### Task objective
Transcribe exactly the portion of the listing below that runs from the line containing "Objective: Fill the" through its last line.

### Data extract

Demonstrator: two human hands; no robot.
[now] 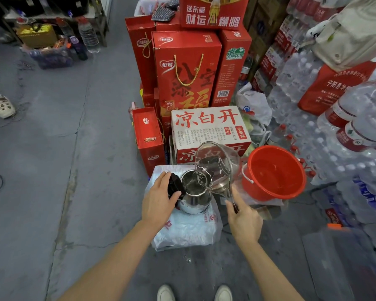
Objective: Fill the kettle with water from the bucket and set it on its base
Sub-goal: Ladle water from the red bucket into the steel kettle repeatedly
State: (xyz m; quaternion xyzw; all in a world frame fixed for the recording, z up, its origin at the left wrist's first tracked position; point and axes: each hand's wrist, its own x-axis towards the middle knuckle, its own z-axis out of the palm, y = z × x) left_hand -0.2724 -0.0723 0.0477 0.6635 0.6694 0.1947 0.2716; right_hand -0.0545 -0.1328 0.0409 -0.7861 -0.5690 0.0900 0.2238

### Exercise response
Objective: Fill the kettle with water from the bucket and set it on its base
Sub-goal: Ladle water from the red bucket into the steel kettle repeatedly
State: (xyz m; quaternion xyzw; all in a world frame fixed for the recording, z up, its origin at the left wrist's first tracked position; point and axes: each hand's wrist, its own x-axis towards the middle knuckle, its own z-axis out of the palm, y = z × x) left_hand -0.2724 -0.0723 0.0477 0.6635 0.6694 0.1947 0.2716; right_hand -0.0545 -0.1328 0.0409 -0.7861 -0.5690 0.0900 0.2238

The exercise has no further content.